Много лет спустя Маша Слепак, жена Володи, который провел пять лет в ссылке в Сибири, сказала мне, что Нехемия тайно встречался с представителями Конторы и договорился, что кампания в защиту отказников на Западе будет свернута в обмен на увеличение эмиграции. Вопрос о том, правда ли это, навсегда останется в анналах теории заговоров.

Двойной шок от двуличия израильтян (в лице Нехемии) и глупости американцев (в лице ЦРУ) привел к фундаментальным сдвигам в моем мировосприятии: черно-белая картинка, в которой наша московская деятельность представлялась «передним краем» борьбы объединенной армии добра со злом, сменилась эклектичным панно, сложным уравнением, где каждый в любой момент может оказаться жертвой «более важных» задач, заложником чьих-то бюрократических, политических или персональных интересов. В эти месяцы я стал большим поклонником Джона Ле Карре; его герои – совестливые шпионы, – обычно кончали плохо, запутавшись между персональной этикой и профессиональной лояльностью. История с черным списком отказников затмевала любой вымысел Ле Карре. После нее я раз и навсегда решил: рассчитывать только на себя и на человеческие связи, никогда не полагаться на здравый смысл и пристойное поведение любой госструктуры, пусть даже самой дружественной.

Глава 14. Юрий Анатольевич

После ареста Щаранского в марте 1977 года диссидентские контакты моего отца сошли на нет. С высылкой Боба Тота, Альфреда Френдли и Джорджа Кримски заглохла и моя связь с семьей по корреспондентским каналам. Переписка с Москвой шла теперь по открытой почте, а телефонные разговоры были посвящены исключительно семейным темам. Если не считать допроса в Лефортове и порезанных шин, никаких особо драматических событий, связанных с политикой, с отцом больше не происходило. Судя по всему, считал я, наше семейное досье в Конторе ушло в архив.
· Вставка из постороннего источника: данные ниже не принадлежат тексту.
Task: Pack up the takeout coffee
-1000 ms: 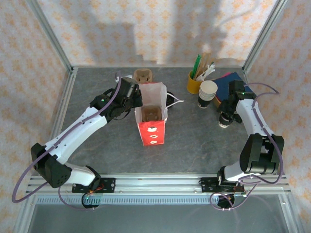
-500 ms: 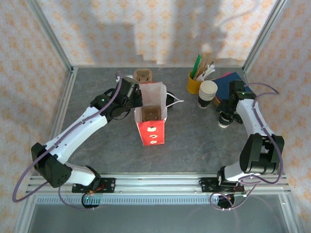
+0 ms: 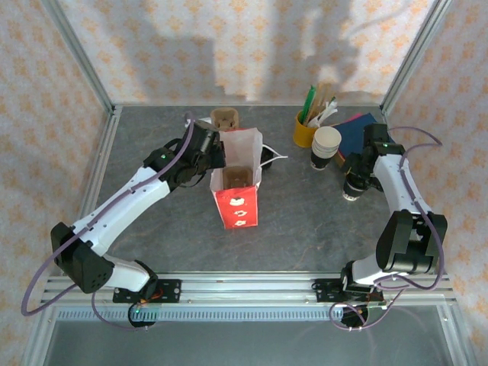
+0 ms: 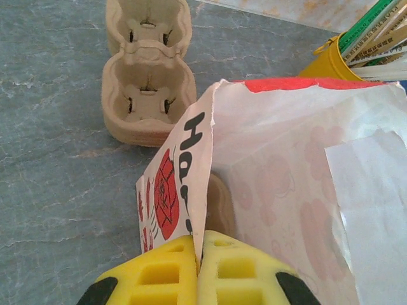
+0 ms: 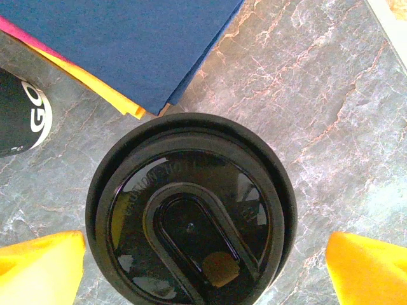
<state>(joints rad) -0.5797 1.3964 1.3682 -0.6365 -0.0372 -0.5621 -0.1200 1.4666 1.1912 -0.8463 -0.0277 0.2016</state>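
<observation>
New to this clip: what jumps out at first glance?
The red and white paper bag stands open mid-table, its side wall pinched by the left pincer. At the right, the coffee cup with its glossy black lid sits between the open fingers of the right pincer. Behind it stands a yellow cup full of sticks.

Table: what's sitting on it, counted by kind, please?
Lidded coffee cup: 1
Stack of lidless cups: 1
Yellow cup of sticks: 1
Red paper bag: 1
Cardboard cup carriers, behind the bag and inside it: 2
Pile of coloured sheets: 1
Total: 7
</observation>
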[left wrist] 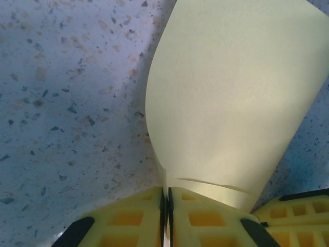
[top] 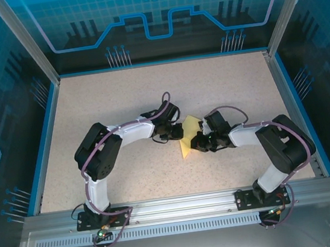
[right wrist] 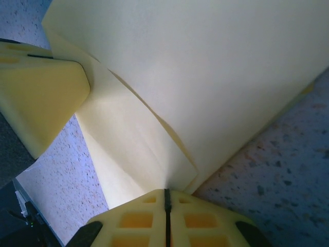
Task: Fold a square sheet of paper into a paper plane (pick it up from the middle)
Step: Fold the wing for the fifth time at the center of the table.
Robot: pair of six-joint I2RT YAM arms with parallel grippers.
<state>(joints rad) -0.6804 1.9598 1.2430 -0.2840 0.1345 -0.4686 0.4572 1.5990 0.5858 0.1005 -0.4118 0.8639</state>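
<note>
The pale-yellow sheet of paper (top: 186, 149) is at the middle of the table, folded into overlapping layers with a crease, and is held between both arms. My left gripper (top: 177, 134) is shut on its left side. In the left wrist view the jaws (left wrist: 165, 194) pinch a curled edge of the paper (left wrist: 231, 92). My right gripper (top: 197, 142) is shut on the right side. In the right wrist view its jaws (right wrist: 165, 192) clamp a folded corner of the paper (right wrist: 205, 67). The paper arches up off the table between the two grips.
The speckled tabletop (top: 119, 99) is ringed by a blue rim and clear walls (top: 46, 96). The right gripper's yellow fingers (left wrist: 295, 211) sit close at the lower right of the left wrist view. A left finger (right wrist: 41, 92) crowds the right wrist view.
</note>
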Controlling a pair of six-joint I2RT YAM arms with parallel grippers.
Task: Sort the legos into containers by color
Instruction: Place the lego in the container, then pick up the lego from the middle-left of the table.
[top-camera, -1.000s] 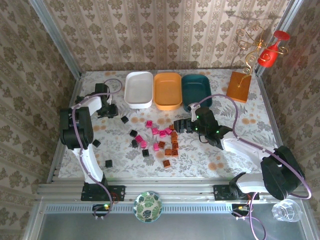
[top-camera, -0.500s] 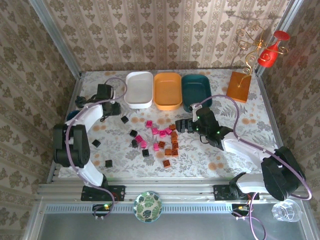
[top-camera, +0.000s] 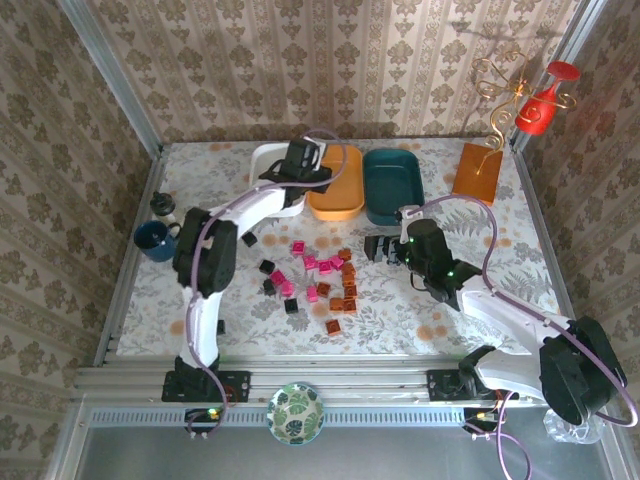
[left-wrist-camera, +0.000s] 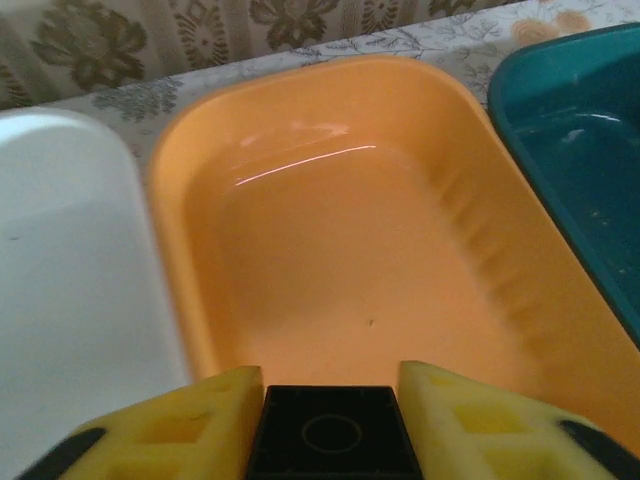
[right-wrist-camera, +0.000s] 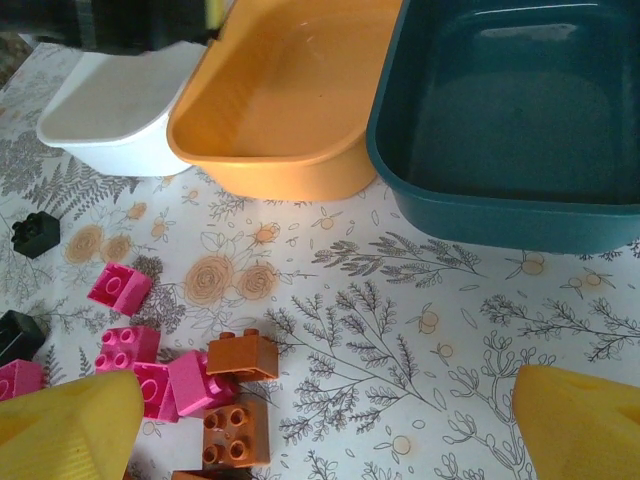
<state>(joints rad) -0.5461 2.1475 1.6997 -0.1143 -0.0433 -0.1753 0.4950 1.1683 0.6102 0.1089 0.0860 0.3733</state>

Между тем жизнь шла своим чередом. Мы с Валей занимались биохимией в Вейцмановском институте и безуспешно пытались завести ребенка. Моя сестра Ольга в Москве вышла замуж за человека по имени Давид Ошмянский, которого все звали Даник. В ноябре 1976 года у них родилась дочь Катя. Моя бывшая жена Таня тоже вышла замуж, и у Маши вскоре появился младший брат. Таня не мешала контактам Маши с моими родителями, и те много возились с внучкой. Маша росла, зная, что у нее есть два папы – новый и старый. Новый ее воспитывает, а старый живет в заоблачном мире, откуда присылает разноцветные открытки и всякие заграничные диковины, недоступные в убогой советской жизни: игрушки, пластинки и одежду, которой нет ни у кого в классе.

Отец продолжал играть роль семейного патриарха и в какой-то степени составлял для Маши «фигуру отца». По крайней мере, в моей эмоциональной сфере это притупляло чувство вины за то, что я бросил дочь. К тому же меня ни на минуту не покидало иррациональное чувство, что все они, включая двух новых мужей Тани и Ольги, в конце концов переселятся на Запад. Оба мужа являлись евреями и, по словам отца, были в принципе открыты идее эмиграции, хотя их удерживали семейные узы, как и Таню[32]. Главным проводником идеи немедленного отъезда была моя сестра.